Implications of Change
The bottom line is that the size, speed, and unpredictability of change are greater than ever before. Whether there are ten forces flattening the world, or seven drivers of a borderless business environment, or five mega-trends, the fact remains that the challenge of change is here to stay and is only going to get more daunting. Consequently, the costs of being late with change can be not just inconvenient but devastating.
We don't have to look far to see the consequences of not meeting this challenge. AT&T, GM, Kmart, Kodak, and Xerox, in the U.S.; ABB, Airbus, and De Beers in Europe; and Mitsubishi and Sony in Japan, are just a few examples of companies that faltered, brought in new leaders to champion change, and still failed to recover. Any of these companies may yet recover and revitalize just as IBM or Nissan did (at least for a decade). However, the cost of recovering from crisis in terms of lost shareholder value, reputation, or jobs for employees are inevitably higher than if the companies and their leaders had met the challenge of change earlier.
However, the challenge of change is not confined to the boardroom. In fact, in our experience the real battles happen below the radar screen of newspaper and magazine headlines. The reality is that for every failed change featured in some headline, there are literally hundreds of failures far below the CEO suite. These seemingly invisible individual examples consist of innumerable upper- and middle-level leaders whose seemingly fast-track careers were derailed when a change initiative they were leading crashed and burned.
For those whose careers or reputations have not been tarnished by a failed change initiative, the frustrating but inescapable fact of the matter seems to be that no matter how good we have been at leading change in the past, the future will demand even more of us. Therefore, our view is that past success, even for a given individual manager, is not a good predictor of future performance when it comes to leading change. The specific changes any one of us might be called upon to lead are as varied as the industries, countries, and companies we work in. The change might involve:
- Transforming a business unit that succeeded for years by focusing on technological prowess into a unit that must now focus on customer service.
- Leading an organization from domestic competition onto the global battlefield.
- Accelerating growth by focusing not just on building things, but on all the services that go with after-sales support.
- Changing the culture from one of considered deliberations to fast, first-moving decision-makers.
- Redesigning jobs to incorporate new technology that we hardly understand.
- Changing our personal leadership style from a command and control focus to one that is more network-centric and inclusive.

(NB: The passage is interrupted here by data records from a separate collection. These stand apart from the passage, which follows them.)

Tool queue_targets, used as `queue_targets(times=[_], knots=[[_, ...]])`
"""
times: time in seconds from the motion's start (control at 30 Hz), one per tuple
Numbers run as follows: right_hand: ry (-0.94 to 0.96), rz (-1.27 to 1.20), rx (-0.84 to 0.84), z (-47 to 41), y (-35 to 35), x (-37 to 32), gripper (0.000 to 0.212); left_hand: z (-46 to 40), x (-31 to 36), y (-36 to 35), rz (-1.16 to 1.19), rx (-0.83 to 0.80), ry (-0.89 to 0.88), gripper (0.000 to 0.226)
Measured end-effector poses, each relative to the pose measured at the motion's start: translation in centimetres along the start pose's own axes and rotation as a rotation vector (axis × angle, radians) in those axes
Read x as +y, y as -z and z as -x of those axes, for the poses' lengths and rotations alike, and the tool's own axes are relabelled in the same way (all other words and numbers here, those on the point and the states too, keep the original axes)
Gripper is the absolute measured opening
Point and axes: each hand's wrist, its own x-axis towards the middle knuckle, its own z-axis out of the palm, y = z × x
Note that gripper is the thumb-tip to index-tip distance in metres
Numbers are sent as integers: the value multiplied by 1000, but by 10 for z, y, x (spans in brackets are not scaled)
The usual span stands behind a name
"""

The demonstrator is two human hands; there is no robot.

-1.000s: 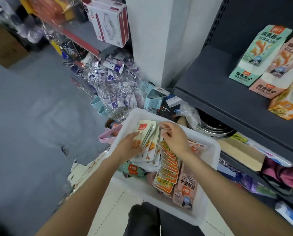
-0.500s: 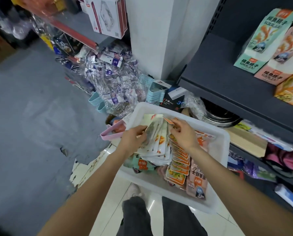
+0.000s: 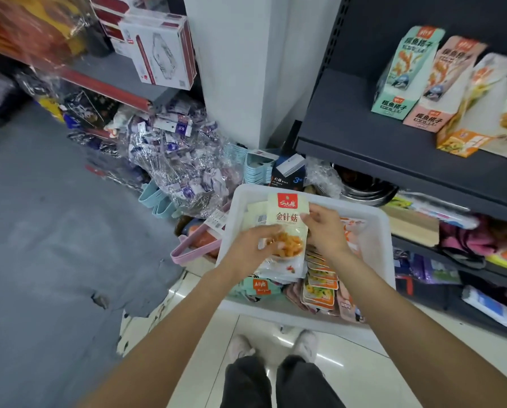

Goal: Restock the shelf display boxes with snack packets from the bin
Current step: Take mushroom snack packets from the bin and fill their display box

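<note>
A white plastic bin sits low in front of me, full of snack packets. Both hands are in it on a stack of cream packets with a red logo and an orange food picture. My left hand grips the stack's left side over the picture. My right hand pinches its right edge. Orange-rimmed packets stand in a row beneath my right wrist. Display boxes in green, pink and orange stand on the dark shelf at the upper right.
A white pillar rises behind the bin. Clear bags of purple-labelled goods, blue and pink baskets and a dark box crowd the floor to the left and behind. Lower shelves on the right hold mixed goods. My feet stand on white tile below.
The cream packets have been gathered and turned so the top one faces me, lifted slightly above the other packets. The view has shifted, showing more of the shelf and my feet.
</note>
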Motion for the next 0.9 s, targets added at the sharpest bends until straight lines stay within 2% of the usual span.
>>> queue_targets(times=[0.1,0.23,0.4,0.57,0.8,0.9], knots=[[-10,36,68,2,13,5,22,-8,-18,3,-62,81,159,44],[0,58,107,4,20,6,19,-21,-16,1,-87,32,262,58],[20,75,165,4,22,1,15,-28,-17,-13,-42,-97,263,64],[-13,108,201,-2,29,6,5,-22,-17,-15,-80,-46,227,75],[-31,139,262,-2,29,9,6,-14,-26,-1,28,59,167,38],[-36,156,282,-3,27,8,18,-14,-28,3,56,167,145,32]])
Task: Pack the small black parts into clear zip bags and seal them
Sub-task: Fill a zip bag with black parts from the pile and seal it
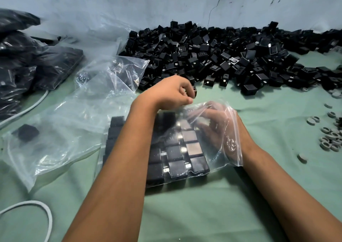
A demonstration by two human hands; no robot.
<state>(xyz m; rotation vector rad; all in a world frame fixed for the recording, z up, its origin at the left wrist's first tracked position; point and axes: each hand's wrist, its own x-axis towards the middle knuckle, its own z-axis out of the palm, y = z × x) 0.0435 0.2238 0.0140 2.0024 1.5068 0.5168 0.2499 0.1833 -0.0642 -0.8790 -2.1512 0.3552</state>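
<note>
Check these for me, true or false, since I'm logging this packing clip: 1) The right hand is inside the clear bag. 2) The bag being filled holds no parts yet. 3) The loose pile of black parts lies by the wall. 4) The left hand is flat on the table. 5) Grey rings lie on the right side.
1) True: the right hand is inside the clear bag.
2) False: rows of packed parts already fill it.
3) True: the pile lies along the wall.
4) False: the left hand is raised with curled fingers, apparently holding a black part.
5) True: grey rings lie there.
</note>
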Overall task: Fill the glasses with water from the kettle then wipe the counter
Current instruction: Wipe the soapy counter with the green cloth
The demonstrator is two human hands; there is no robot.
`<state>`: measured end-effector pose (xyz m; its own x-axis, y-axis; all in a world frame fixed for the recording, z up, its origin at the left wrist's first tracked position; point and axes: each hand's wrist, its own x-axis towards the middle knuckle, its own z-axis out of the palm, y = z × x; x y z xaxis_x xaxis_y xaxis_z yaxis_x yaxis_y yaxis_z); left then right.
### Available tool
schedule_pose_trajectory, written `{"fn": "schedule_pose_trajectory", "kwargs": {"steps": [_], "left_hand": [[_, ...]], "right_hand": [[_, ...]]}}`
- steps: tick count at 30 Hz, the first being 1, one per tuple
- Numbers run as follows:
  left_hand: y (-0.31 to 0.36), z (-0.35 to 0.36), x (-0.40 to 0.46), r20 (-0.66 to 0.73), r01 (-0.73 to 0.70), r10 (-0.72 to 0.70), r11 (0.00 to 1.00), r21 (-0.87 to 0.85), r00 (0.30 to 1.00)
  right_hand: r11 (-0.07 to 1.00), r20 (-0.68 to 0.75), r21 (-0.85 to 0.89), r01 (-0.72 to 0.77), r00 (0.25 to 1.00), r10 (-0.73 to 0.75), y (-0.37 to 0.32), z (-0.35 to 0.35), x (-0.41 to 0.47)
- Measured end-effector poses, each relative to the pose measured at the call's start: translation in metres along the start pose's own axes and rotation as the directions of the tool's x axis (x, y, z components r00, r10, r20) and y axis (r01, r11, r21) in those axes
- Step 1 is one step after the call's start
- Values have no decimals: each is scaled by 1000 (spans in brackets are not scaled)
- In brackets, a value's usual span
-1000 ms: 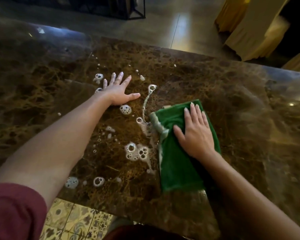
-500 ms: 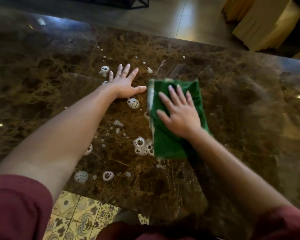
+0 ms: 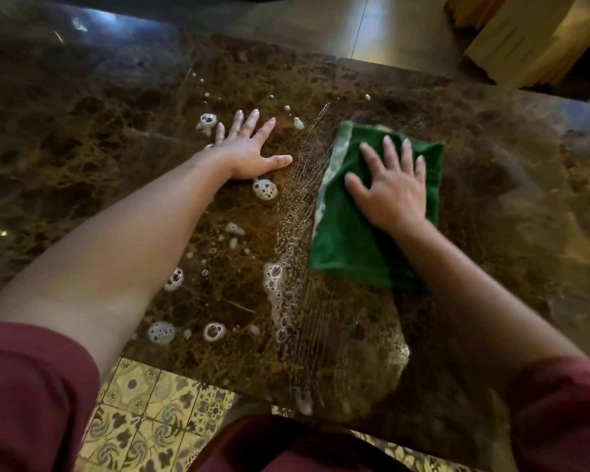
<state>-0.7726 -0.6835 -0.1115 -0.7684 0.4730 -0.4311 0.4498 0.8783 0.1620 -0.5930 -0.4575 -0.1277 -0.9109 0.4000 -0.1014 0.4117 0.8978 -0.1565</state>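
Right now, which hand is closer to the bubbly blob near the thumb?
Left. The left hand lies flat just above the blob, its thumb almost touching; the right hand is away on the green cloth.

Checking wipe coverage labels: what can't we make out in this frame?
- Counter under the green cloth, head view: hidden by cloth and right hand.
- Suds beneath the left hand and forearm: covered.
- Glasses and kettle: outside the frame.
- Counter's left and right ends: cut off by the edges.
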Motion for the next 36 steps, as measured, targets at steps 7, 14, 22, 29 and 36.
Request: {"fn": "schedule_pose_trajectory", "kwargs": {"steps": [7, 14, 22, 29, 36], "left_hand": [[3, -2, -2, 9, 1, -1, 1000, 23, 1000], [3, -2, -3, 0, 2, -2, 1000, 25, 1000], [-4, 4, 2, 12, -9, 9, 1000, -8, 1000], [2, 0, -2, -9, -32, 32, 999, -13, 999], [2, -4, -4, 5, -49, 49, 999, -8, 999]], "right_hand": [[994, -1, 37, 98, 995, -98, -29, -1, -8], [953, 32, 37, 299, 953, -300, -51, 25, -183], [998, -5, 16, -57, 998, 57, 4, 6, -59], [976, 9, 17, -218, 976, 218, -11, -11, 44], [993, 4, 37, -114, 994, 113, -96, 13, -69]]}}
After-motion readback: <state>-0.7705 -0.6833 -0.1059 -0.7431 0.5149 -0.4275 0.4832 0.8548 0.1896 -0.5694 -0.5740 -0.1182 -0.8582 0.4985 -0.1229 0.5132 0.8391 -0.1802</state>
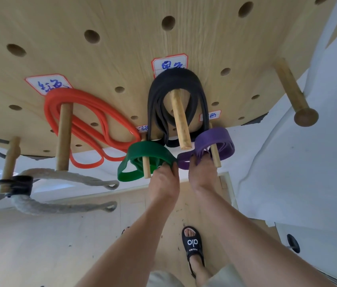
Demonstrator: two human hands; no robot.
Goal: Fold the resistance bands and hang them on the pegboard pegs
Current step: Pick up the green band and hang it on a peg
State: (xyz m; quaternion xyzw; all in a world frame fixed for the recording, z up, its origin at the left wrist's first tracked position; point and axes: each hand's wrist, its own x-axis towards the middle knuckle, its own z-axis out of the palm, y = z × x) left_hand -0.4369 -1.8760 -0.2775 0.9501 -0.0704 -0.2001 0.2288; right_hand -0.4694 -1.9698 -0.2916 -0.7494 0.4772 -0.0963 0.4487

- Something else equally daunting.
In looking at these and myriad other changes, we have observed an important but often overlooked fact for leaders. It is this: Rarely, if ever, are changes required of an organization, a business, a unit, or a team that require no change from the one leading that organization, business, unit, or team. In fact, quite often when we survey or interview those whom the leaders view as needing to change, their comment is, "I hear what my leader is saying, but I'm watching what he or she is doing." In other words, in many cases, those whom the leader is trying to influence and change are looking up but often see no change in the leader. In effect, to them the leader is saying, "Do as I say, not as I do." Sometimes it seems that we have forgotten that this approach never worked for our parents when we were children, nor does it work for us as parents. The principle of "leading by example" is true enough that the approach of "do as I say, not as I do" does not work for anyone—neither as parents nor as leaders.
As a consequence, our experience is that the most successful leaders of change not only recognize that organizational change requires first changing individuals, but that changing other individuals first requires leading by example and changing oneself.

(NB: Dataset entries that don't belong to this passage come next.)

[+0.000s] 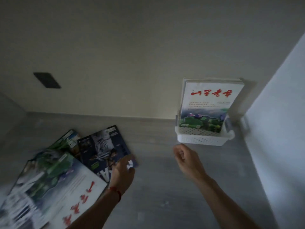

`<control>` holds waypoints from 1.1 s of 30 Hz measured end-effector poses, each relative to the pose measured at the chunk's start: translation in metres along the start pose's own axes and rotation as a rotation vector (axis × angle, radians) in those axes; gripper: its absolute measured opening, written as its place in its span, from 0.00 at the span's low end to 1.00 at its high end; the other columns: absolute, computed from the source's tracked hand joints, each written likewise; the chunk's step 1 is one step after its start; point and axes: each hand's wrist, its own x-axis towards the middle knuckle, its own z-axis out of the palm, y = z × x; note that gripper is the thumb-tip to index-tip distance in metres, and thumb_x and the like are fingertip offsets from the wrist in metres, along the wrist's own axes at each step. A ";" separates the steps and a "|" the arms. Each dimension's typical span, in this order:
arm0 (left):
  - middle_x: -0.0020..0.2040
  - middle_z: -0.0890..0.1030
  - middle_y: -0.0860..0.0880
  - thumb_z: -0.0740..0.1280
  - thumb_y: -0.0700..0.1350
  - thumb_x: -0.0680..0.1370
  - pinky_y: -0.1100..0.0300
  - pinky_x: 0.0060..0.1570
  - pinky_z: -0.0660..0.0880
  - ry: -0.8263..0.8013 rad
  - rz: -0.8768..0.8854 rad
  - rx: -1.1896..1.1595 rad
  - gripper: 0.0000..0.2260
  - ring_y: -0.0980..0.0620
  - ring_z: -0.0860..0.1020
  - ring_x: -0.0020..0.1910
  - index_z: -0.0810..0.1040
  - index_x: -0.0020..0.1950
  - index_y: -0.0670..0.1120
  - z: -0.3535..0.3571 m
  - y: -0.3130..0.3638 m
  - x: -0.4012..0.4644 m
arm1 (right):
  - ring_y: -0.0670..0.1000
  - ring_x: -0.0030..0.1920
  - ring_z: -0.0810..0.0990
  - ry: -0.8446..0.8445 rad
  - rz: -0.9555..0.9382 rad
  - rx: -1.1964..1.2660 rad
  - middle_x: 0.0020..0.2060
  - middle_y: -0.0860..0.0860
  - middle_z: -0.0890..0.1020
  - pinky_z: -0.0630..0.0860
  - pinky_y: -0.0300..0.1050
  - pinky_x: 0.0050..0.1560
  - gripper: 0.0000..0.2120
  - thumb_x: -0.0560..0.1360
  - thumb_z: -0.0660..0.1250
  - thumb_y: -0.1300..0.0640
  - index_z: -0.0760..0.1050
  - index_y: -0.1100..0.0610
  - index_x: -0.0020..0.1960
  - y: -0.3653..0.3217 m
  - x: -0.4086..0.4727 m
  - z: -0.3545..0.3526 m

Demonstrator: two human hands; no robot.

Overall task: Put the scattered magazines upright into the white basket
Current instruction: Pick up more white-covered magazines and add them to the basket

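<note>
In the head view, a white perforated basket [203,139] is being kept against the wall on the grey floor [165,187], with magazines standing upright in it; the front one, a white magazine with red title characters [209,103], is being shown face out. Three more magazines are lying fanned to the left: a dark blue magazine [102,149], a green-covered one [69,141] partly beneath it, and a large white one [49,192] nearest. The left hand [123,174] is being laid on the dark blue magazine's lower corner, fingers spread, no grip visible. The right hand [186,160] is being held just below the basket, fingers loosely curled, holding nothing.
</note>
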 end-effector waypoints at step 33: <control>0.52 0.85 0.45 0.66 0.48 0.80 0.40 0.61 0.76 -0.191 0.765 0.336 0.13 0.45 0.83 0.51 0.79 0.64 0.47 -0.178 -0.116 0.052 | 0.40 0.39 0.85 -0.007 -0.072 0.128 0.41 0.40 0.86 0.80 0.39 0.39 0.05 0.75 0.72 0.49 0.81 0.46 0.50 -0.184 -0.046 0.188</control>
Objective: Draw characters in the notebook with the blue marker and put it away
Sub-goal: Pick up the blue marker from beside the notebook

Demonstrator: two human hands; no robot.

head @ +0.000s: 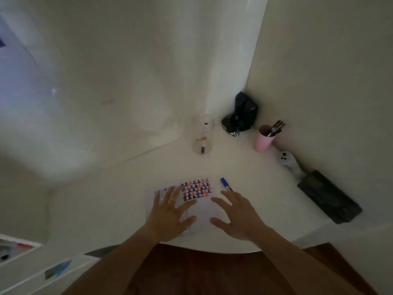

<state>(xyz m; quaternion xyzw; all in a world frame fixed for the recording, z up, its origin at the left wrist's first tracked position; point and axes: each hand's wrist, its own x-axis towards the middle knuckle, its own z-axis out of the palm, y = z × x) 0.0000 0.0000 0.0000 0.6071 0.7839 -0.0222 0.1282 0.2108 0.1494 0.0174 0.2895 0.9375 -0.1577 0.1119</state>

Unfortunately, most people (ourselves included) are programmed to resist change. For example, try this simple experiment. Ask two people to stand face to face and then raise their arms to shoulder height, palms forward. Then request each person to press their palm against that of the other person standing opposite them. What happens? As soon as you feel pressure coming from the other person into your hands, you resist. It is almost a reflex reaction. So it is with change. As soon as people (again including ourselves) feel some pressure, almost instinctively we push back; we resist. Not only that, but the harder people are pushed to change, it seems the more forcefully they resist. It is almost as if they are unconscious disciples of Newtonian physics and automatically feel obliged that for every action to change them they must exhibit an equal and opposite reaction to resist.
As we briefly mentioned earlier, we all have mental maps, and the more these maps have worked in the past, the more deeply entrenched they are in our brains. By the way, this is nearly a literal expression. That is, as impulses travel over the same neural pathways, they etch the path ever deeper in our brains. Efforts to redraw and change mental maps and walk in new paths are almost always met with resistance—often instinctual or reflex resistance. In the end, the human brain poses a significant set of barriers that we must break through if we are to meet the increasing demands of leading change in ourselves and in others.

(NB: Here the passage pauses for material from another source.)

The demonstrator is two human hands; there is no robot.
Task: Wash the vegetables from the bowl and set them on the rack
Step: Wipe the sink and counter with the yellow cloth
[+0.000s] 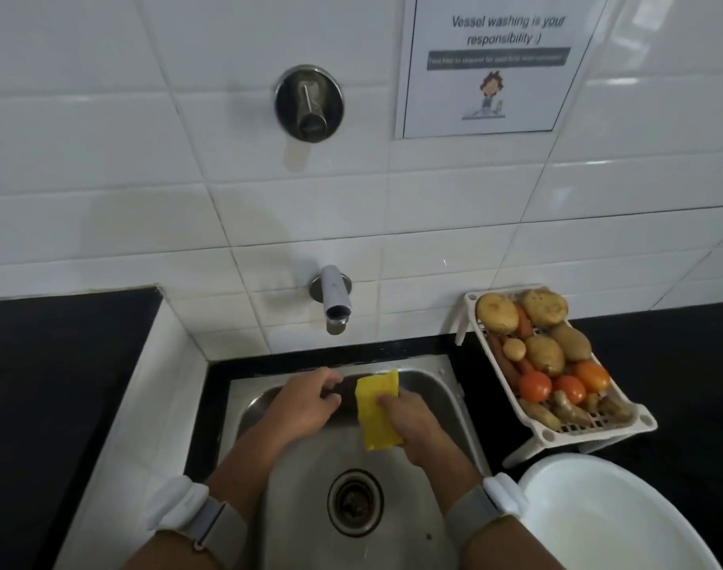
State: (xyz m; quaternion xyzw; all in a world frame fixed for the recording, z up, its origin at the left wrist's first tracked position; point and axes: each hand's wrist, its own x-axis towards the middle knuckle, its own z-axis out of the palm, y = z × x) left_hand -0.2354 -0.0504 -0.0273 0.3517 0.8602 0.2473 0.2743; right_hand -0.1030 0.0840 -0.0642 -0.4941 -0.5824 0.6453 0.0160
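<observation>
The sink sits between a white-tiled ledge on the left and black counter on the right; its basin floor around the drain is bare. The tap projects from the wall above the far rim. Both hands work at the far rim. The right hand grips a yellow sponge, fingers curled round it. The left hand lies just beside the sponge, fingers loosely bent, holding nothing. The rack, tilted on the counter right of the sink, holds the vegetables. The bowl stands near the rack's front edge.
</observation>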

This is why we argue that unlocking individual change starts and ends with the mental maps people carry in their heads—how they see the organization and their world at work. Just as actual maps guide the steps people take on a hike through the Himalayas, mental maps direct people's behavior through the daily ups and downs of organizational life. And if leaders cannot change their own and others' mental maps, they will not change the destinations people pursue or the paths they take to get there. If what is in people's heads is not remapped, then their hearts and hands have nothing new to follow.